- Instructions to follow: Restate the listing below word for word, pictures excluded.

- Provided material:
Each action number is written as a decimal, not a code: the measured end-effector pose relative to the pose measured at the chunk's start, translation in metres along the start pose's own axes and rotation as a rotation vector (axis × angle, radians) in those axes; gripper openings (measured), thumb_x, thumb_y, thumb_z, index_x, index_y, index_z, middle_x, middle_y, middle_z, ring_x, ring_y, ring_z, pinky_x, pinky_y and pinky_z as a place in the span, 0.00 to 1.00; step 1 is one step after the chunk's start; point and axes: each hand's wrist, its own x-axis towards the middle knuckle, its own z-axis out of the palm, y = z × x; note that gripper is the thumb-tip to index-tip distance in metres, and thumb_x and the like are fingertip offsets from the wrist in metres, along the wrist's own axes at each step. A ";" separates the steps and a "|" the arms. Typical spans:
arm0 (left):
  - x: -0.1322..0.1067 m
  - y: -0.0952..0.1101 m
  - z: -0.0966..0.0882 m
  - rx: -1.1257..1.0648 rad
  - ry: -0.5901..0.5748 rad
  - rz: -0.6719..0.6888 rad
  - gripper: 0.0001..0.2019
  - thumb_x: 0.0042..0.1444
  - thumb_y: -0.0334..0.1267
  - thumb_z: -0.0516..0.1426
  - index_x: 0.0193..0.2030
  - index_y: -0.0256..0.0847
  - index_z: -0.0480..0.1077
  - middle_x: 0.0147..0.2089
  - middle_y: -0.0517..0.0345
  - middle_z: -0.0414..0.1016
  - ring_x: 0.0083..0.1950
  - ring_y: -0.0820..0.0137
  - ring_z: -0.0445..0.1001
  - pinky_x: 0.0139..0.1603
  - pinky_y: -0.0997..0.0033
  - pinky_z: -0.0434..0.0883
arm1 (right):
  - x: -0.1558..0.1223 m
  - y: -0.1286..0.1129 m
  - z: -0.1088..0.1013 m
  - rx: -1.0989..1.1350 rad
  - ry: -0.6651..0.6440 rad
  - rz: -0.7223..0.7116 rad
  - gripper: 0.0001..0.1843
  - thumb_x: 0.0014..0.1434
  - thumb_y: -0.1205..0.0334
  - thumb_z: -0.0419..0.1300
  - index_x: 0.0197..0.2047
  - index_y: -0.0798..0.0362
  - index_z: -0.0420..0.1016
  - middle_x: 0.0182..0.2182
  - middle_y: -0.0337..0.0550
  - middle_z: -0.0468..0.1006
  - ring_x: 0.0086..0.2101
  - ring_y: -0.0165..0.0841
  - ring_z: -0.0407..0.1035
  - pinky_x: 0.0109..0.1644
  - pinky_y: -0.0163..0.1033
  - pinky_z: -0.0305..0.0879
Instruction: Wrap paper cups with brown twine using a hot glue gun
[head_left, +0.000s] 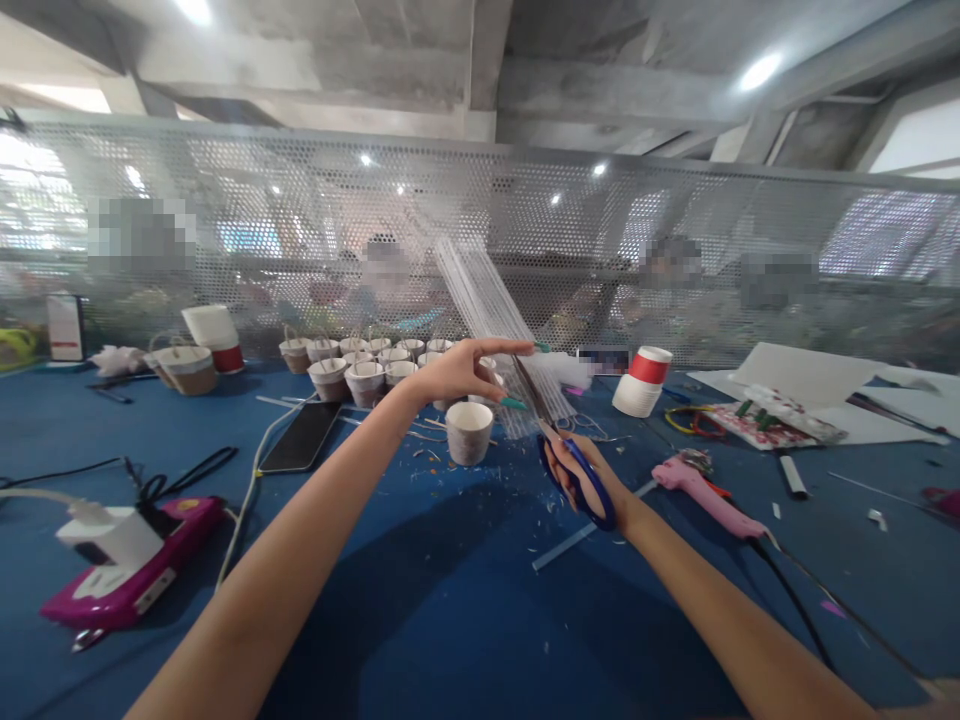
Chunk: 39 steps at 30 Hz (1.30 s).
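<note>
In my right hand (586, 470) is a pair of scissors (537, 396) with blue handles, its blades pointing up and away. My left hand (463, 372) hovers just left of the blades, thumb and index finger spread apart with nothing visible between them. Below it, a small whitish cup (469, 436) stands upright on the blue table (427, 610). Behind both hands, a bundle of clear thin sticks (487, 295) leans toward the perforated screen. Several small pots with looped handles (365, 384) are grouped behind my left wrist, some partly hidden.
A pink glue gun (709, 492) with its cord lies at right. Stacked paper cups (643, 382) stand behind it, near white paper sheets (795, 375). At left are a dark phone (303, 437), a cable and a magenta power strip (176, 560). The perforated metal screen (300, 230) bounds the back.
</note>
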 end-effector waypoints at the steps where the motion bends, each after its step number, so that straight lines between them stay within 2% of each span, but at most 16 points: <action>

- Written response:
Each action number is written as a decimal, not a code: the measured end-effector pose relative to the pose measured at the chunk's start, translation in metres along the start pose's own axes and rotation as a rotation vector (axis × angle, radians) in those axes; gripper openings (measured), thumb_x, thumb_y, thumb_z, index_x, index_y, index_z, middle_x, middle_y, middle_z, ring_x, ring_y, ring_z, pinky_x, pinky_y and pinky_z as a place in the span, 0.00 to 1.00; step 1 is one step after the chunk's start; point and axes: each hand's wrist, its own x-axis towards the middle knuckle, its own z-axis out of the palm, y = z × x; note that gripper is the thumb-tip to index-tip distance in metres, and thumb_x and the like are fingertip offsets from the wrist in metres, along the wrist's own axes at each step. A ";" separates the steps and a "|" the arms. Typical spans:
arm0 (left):
  - x: -0.1322..0.1067 m
  - y: -0.0952..0.1101 m
  - z: -0.0966..0.0882 m
  - rx: -1.1257..1.0648 rad
  - ry: -0.5901..0.5748 rad
  - rz: -0.6719..0.6888 rad
  - gripper: 0.0001..0.2019
  - thumb_x: 0.0042..0.1444
  - thumb_y: -0.0334..0.1267
  - thumb_z: -0.0516..0.1426
  - index_x: 0.0193..0.2030
  - index_y: -0.0256..0.0847
  - index_z: -0.0480..0.1077
  - middle_x: 0.0147..0.2089
  - middle_y: -0.0517..0.0345
  - middle_z: -0.0414..0.1016
  - ring_x: 0.0083..0.1950
  - ring_y: -0.0820..0.0137
  - ring_z: -0.0445..0.1001
  - pinky_x: 0.0139..0.1603
  - pinky_y: -0.0997..0.0033
  - pinky_z: -0.0434..0.0883
arm1 (right):
  - x: -0.1558..0.1223 m
  - y: -0.1286..0.1129 m
  - z: -0.1088..0.1013 m
  - rx: -1.0989..1.1350 rad
  - ry: -0.6651..0.6440 rad
  - rz: -0.7223..0.7116 rad
  - gripper: 0.0001..0.1843
  - thumb_x: 0.0014..0.1434
  - thumb_y: -0.1205..0.0334
  - thumb_z: -0.0419..0.1300
  - index_x: 0.0197..0.2047
  - index_y: -0.0798..0.0362
  - index_z: -0.0420..0.1016
  - middle_x: 0.0182..0.2182
  - middle_y: -0.0337..0.0550
  - middle_z: -0.0468..0.1006
  - ring_x: 0.0086..0.2101
  - ring_y: -0.0165..0.0841
  - ring_z: -0.0407..0.1035
  - pinky_x: 0.0109..0.1644
  - pinky_y: -0.0163..0.1033
  - pinky_z: -0.0305..0.0879
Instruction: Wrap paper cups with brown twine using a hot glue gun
[head_left, +0.000s] 
Chunk: 39 steps at 30 Hz (1.30 s).
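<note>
In my right hand (586, 470) is a pair of scissors (537, 396) with blue handles, its blades pointing up and away. My left hand (463, 372) hovers just left of the blades, thumb and index finger spread apart with nothing visible between them. Below it, a small whitish cup (469, 436) stands upright on the blue table (427, 610). Behind both hands, a bundle of clear thin sticks (487, 295) leans toward the perforated screen. Several small pots with looped handles (365, 384) are grouped behind my left wrist, some partly hidden.
A pink glue gun (709, 492) with its cord lies at right. Stacked paper cups (643, 382) stand behind it, near white paper sheets (795, 375). At left are a dark phone (303, 437), a cable and a magenta power strip (176, 560). The perforated metal screen (300, 230) bounds the back.
</note>
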 end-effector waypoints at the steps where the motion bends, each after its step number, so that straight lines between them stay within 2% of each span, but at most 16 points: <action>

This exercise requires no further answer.